Task directions:
Keep images out and repeat all data exactly.

Items from a data source:
---*---

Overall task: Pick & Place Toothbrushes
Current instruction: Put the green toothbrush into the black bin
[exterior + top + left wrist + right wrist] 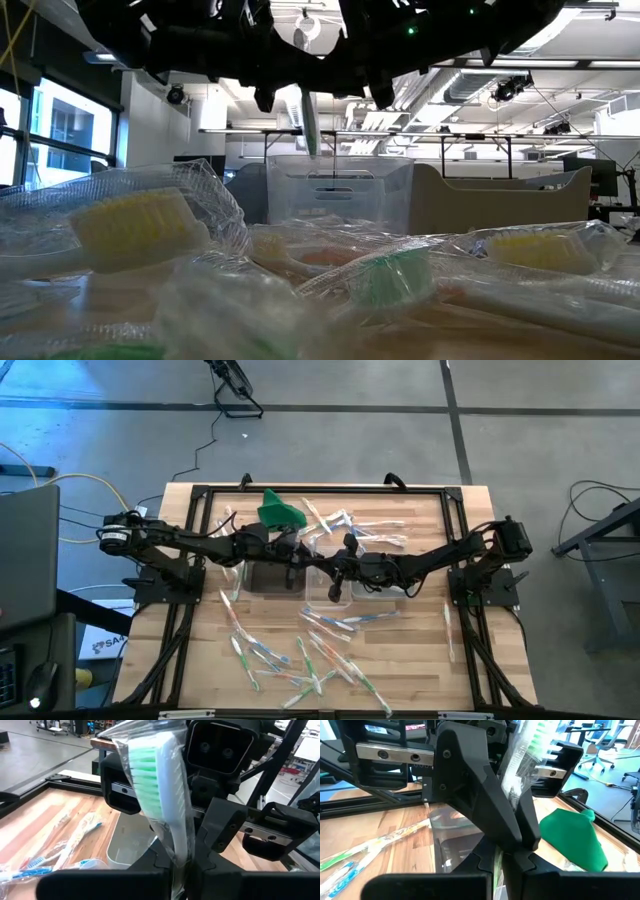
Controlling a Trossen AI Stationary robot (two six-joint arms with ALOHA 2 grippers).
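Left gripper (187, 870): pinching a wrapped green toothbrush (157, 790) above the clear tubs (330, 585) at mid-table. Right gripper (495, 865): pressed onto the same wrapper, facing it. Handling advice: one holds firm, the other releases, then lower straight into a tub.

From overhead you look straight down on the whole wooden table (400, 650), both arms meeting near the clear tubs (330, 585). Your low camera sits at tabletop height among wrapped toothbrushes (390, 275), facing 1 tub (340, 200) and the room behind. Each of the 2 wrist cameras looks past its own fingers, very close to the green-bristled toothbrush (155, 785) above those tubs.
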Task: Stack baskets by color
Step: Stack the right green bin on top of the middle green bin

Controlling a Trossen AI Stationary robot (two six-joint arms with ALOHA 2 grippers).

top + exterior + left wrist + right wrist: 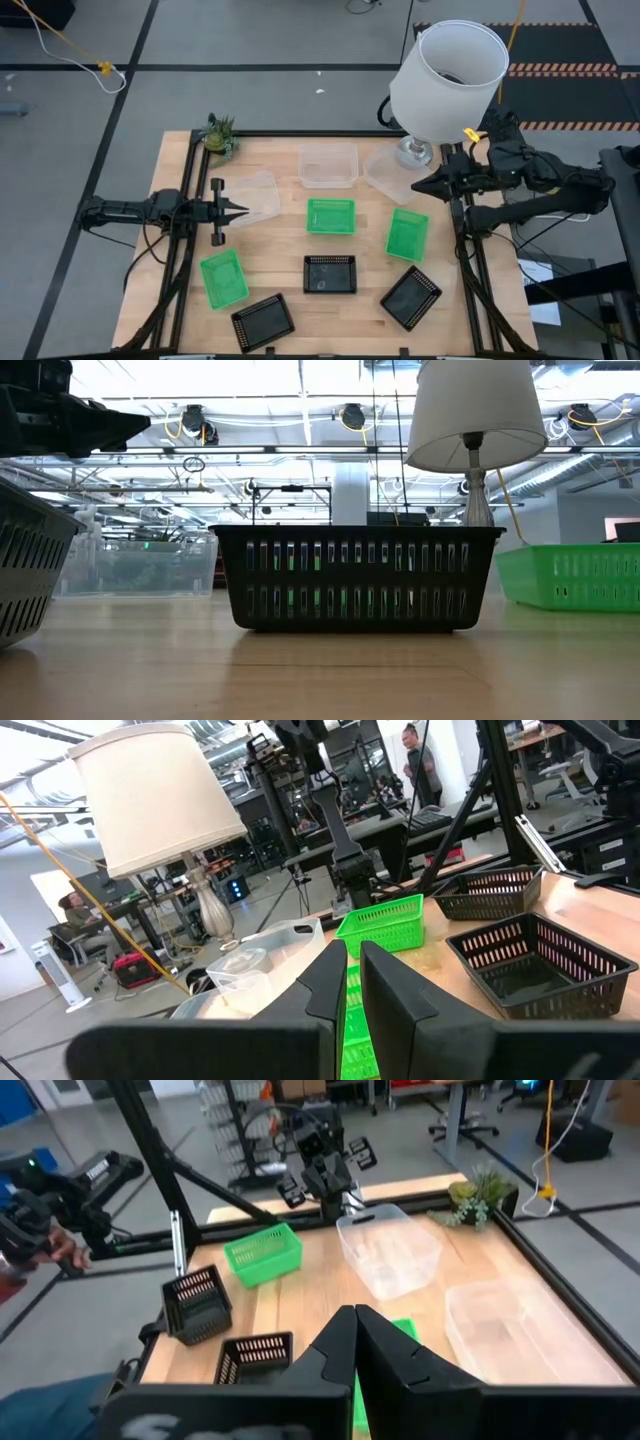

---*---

Solution for this task:
Overall task: Pick & Place Toothbrushes
Current instruction: Put the green toothbrush into the black bin
[exterior + top + left wrist + right wrist] 
Controlling a Trossen AI Stationary robot (two six-joint arms with ALOHA 2 grippers).
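Left gripper (187, 870): pinching a wrapped green toothbrush (157, 790) above the clear tubs (330, 585) at mid-table. Right gripper (495, 865): pressed onto the same wrapper, facing it. Handling advice: one holds firm, the other releases, then lower straight into a tub.

From overhead you look straight down on the whole wooden table (400, 650), both arms meeting near the clear tubs (330, 585). Your low camera sits at tabletop height among wrapped toothbrushes (390, 275), facing 1 tub (340, 200) and the room behind. Each of the 2 wrist cameras looks past its own fingers, very close to the green-bristled toothbrush (155, 785) above those tubs.
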Task: Stack baskets by color
Step: Stack the right green bin on top of the middle green bin

Controlling a Trossen AI Stationary robot (two six-joint arms with ALOHA 2 grippers).

top + exterior + left wrist + right wrist: 

The exercise is done, with nothing more to add.